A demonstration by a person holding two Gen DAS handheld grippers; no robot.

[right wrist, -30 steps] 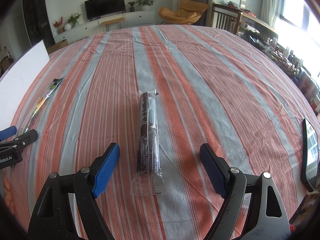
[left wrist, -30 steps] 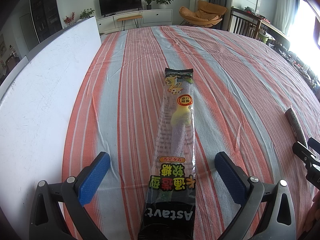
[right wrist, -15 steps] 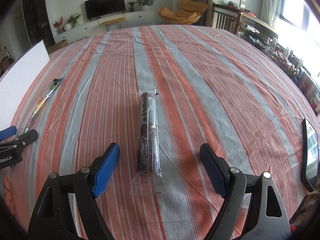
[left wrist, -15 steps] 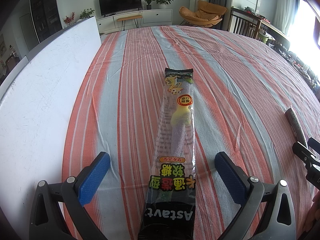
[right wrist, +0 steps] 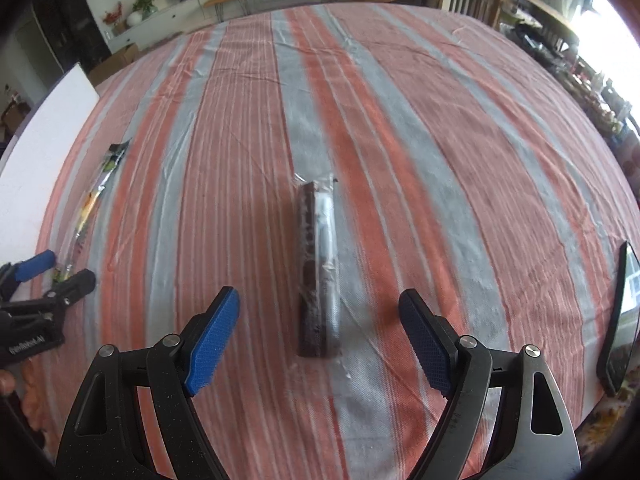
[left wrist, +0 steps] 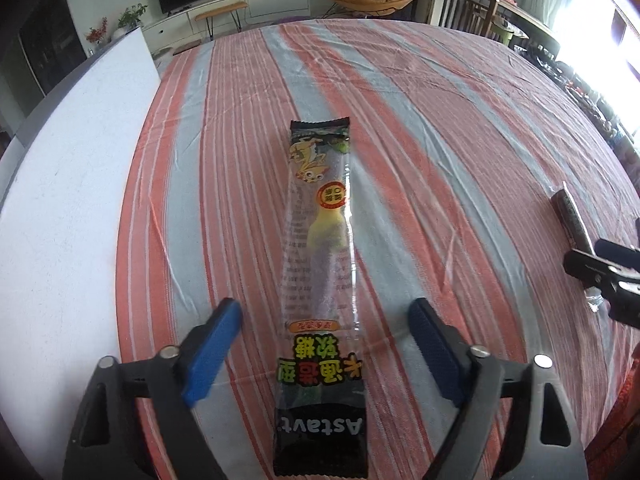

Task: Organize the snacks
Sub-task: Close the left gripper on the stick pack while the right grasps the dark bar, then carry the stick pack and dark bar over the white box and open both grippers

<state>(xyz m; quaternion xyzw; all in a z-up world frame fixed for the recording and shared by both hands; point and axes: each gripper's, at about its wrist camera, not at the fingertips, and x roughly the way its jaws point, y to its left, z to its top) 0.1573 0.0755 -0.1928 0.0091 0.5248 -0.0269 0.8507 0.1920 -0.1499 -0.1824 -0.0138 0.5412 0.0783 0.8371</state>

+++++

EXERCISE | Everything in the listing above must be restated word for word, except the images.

FINISHED EXERCISE |
A demonstration by a person holding two Gen DAS handheld grippers; no robot.

[right wrist, -30 steps] 
[left wrist, -30 steps] 
[right wrist, -15 steps] 
[left wrist, -15 steps] 
[right wrist, +0 steps] 
[left wrist, +0 steps] 

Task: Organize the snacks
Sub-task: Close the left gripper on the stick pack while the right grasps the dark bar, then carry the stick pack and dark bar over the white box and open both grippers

<state>(xyz m; quaternion xyzw; all in a z-up world frame fixed for the recording and shared by both hands; point and axes: each gripper's, at about its wrist camera, not at the fingertips, and x roughly the way its jaws point, y to its left, z to its top) 0.1573 0.0755 -0.1928 0.0091 0.5248 -0.0269 0.8507 0.1920 -0.1499 -0.1824 -0.0138 0.5412 0.0783 0.8371</state>

The exercise requires no further work.